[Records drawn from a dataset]
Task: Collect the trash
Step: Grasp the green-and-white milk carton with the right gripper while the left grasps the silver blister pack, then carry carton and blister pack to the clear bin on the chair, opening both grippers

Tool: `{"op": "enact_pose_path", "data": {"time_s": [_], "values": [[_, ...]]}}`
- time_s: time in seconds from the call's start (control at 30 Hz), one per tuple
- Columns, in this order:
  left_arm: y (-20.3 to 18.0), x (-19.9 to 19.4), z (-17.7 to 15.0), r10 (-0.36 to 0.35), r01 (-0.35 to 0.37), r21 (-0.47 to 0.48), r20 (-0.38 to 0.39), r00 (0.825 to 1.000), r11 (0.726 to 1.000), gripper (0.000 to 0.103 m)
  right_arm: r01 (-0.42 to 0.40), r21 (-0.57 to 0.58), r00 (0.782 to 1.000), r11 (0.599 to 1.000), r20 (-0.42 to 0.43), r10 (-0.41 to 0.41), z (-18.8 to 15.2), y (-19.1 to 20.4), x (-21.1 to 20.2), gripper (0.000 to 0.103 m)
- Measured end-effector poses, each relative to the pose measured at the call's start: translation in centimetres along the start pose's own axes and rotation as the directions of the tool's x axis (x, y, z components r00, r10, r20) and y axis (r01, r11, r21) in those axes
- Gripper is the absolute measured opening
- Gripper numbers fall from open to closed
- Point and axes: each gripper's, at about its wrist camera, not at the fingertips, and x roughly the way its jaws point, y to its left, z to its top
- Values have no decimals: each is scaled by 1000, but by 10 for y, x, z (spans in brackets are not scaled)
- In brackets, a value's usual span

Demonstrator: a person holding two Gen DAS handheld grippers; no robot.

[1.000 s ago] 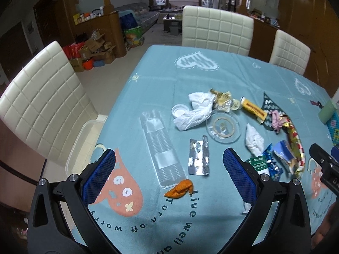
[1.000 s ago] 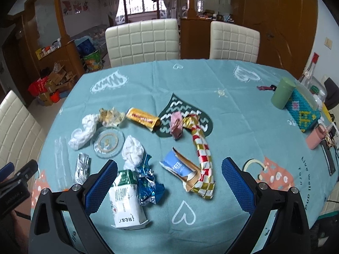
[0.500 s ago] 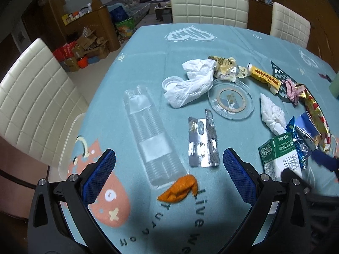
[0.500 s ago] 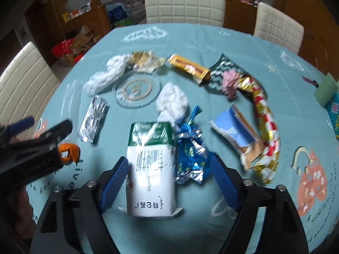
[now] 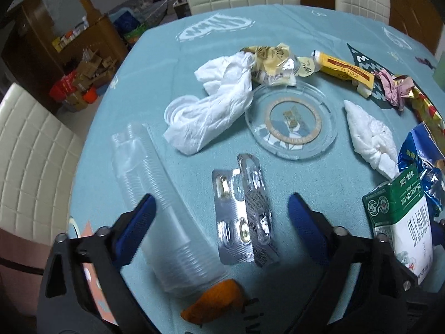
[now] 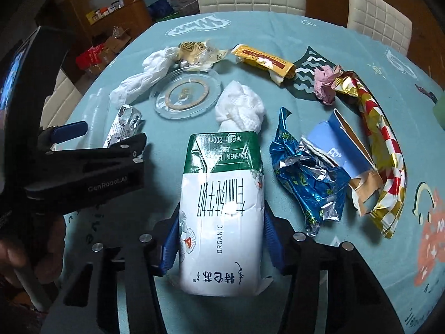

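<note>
A white and green milk carton [image 6: 222,208] lies flat on the teal tablecloth [image 6: 278,19]. My right gripper [image 6: 221,239] straddles its lower half; the jaws are closing and the blue pads touch its two sides. The carton [image 5: 400,217] also shows at the right edge of the left wrist view. My left gripper [image 5: 219,199] hangs low over a silver blister pack [image 5: 242,208]. Its jaws are closing but still stand wide, with the pack and the edge of a clear cup stack [image 5: 164,217] between them, touching neither. From the right wrist view, the left gripper [image 6: 115,132] is over the blister pack [image 6: 125,122].
Scattered around are white tissue wads [image 5: 219,105] [image 6: 240,105], a clear glass dish [image 5: 290,119], a yellow wrapper [image 6: 264,61], a blue foil wrapper [image 6: 303,172], a torn blue box [image 6: 342,144], red-gold wrapping [image 6: 381,128] and an orange peel [image 5: 214,303]. White chairs [image 5: 30,153] ring the table.
Both grippers have come down close to the table. The right jaws narrowed onto the milk carton. The left jaws narrowed a little over the blister pack.
</note>
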Motion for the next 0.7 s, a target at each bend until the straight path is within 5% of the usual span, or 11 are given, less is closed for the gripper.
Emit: {"op": "enact_pose_path", "data": {"time_s": [0.07, 0.13, 0.43, 0.7], "values": [[-1, -3, 3, 10, -10, 11, 24, 1000, 1000, 68, -5, 0, 1000, 1000, -3, 5, 0, 1, 0, 51], [1, -8, 4, 6, -6, 3, 46, 999, 1000, 32, -14, -4, 1000, 1000, 3, 14, 3, 1, -2, 51], [15, -40, 1, -91, 95, -36, 114, 989, 995, 28, -12, -41, 998, 999, 63, 15, 19, 9, -21, 51], [36, -76, -11, -51, 69, -102, 166, 985, 992, 28, -45, -115, 992, 992, 112, 58, 25, 35, -43, 51]]}}
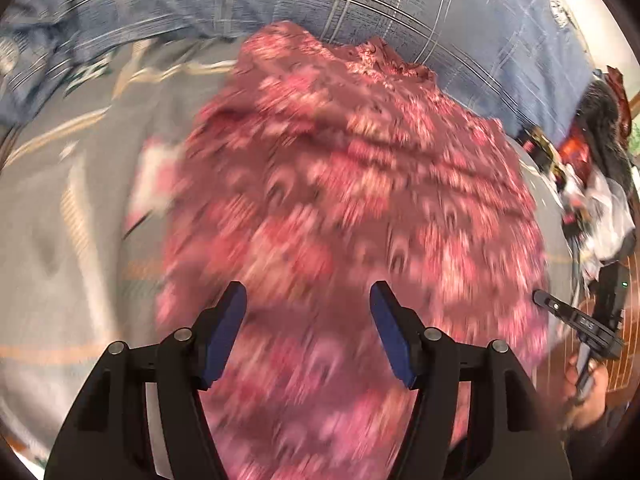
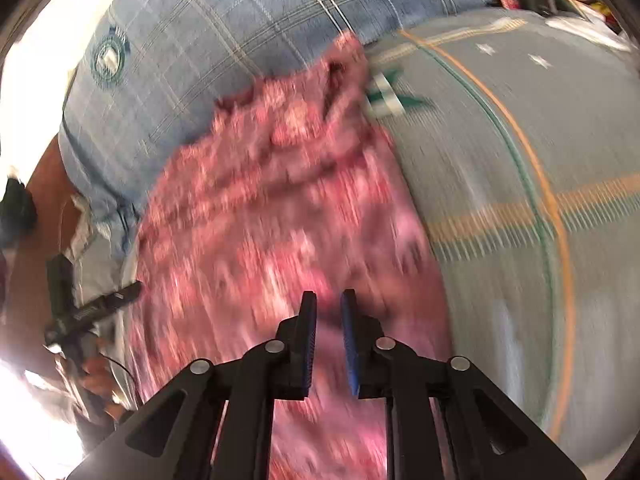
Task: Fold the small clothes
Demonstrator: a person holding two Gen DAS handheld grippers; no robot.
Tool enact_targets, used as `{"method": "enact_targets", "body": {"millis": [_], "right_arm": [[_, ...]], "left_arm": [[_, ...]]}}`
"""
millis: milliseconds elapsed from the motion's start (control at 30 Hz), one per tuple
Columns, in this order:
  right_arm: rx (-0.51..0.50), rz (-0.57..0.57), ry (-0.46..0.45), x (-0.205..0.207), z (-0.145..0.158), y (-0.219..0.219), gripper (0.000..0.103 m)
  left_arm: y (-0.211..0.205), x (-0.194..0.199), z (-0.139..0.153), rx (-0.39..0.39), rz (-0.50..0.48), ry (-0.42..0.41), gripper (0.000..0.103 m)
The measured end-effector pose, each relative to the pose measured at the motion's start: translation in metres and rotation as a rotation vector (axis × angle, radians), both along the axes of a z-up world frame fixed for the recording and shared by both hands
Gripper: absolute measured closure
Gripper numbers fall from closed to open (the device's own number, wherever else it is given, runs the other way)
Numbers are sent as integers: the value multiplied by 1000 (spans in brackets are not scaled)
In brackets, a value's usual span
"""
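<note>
The left tongs [image 1: 308, 300] stand spread and empty above the pink floral garment [image 1: 352, 184], which lies on the bed [image 1: 60, 208] ahead of and beneath both tools; the right tongs [image 2: 328, 304] are only slightly parted, pinching nothing. This looks like a pause between folds, so the next move calls for fresh grips on an edge. Blur hides the garment's edges and folds.

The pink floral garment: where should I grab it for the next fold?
Grip the pink floral garment at its ruffled far edge beside the blue plaid pillow, coming from above. That edge looks raised and free, though blur hides the exact folds.
</note>
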State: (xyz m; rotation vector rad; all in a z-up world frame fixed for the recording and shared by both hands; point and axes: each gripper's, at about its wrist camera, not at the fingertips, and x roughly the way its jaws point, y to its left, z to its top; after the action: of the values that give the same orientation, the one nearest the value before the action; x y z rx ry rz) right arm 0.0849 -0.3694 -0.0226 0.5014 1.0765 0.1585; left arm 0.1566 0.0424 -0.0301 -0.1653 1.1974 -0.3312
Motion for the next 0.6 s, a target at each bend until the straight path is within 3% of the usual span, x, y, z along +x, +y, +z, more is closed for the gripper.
{"method": "enact_targets", "body": {"millis": [67, 167, 333, 467, 600], "right_arm": [[-65, 15, -2, -26, 2, 3, 87], [-131, 7, -21, -55, 8, -2, 71], [-187, -48, -30, -103, 12, -24, 64], [-167, -56, 8, -123, 1, -34, 59], [-52, 32, 31, -130, -14, -24, 58]], "left_arm": [[16, -24, 4, 11, -1, -3, 40], [37, -53, 1, 25, 6, 25, 39], [53, -104, -17, 46, -17, 99, 39], [44, -132, -36, 67, -56, 144, 39], [33, -144, -37, 68, -97, 140, 34]]}}
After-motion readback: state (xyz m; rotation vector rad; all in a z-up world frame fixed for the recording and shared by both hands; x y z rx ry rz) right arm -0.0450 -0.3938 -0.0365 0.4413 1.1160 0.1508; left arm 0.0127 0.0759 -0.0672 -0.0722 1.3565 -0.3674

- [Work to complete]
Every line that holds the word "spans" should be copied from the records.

- [Task result]
- Values have no decimals: each is scaled by 1000, but by 10 for y, x, z (spans in brackets are not scaled)
Numbers are sent as integers: the value multiplied by 1000 (spans in brackets are not scaled)

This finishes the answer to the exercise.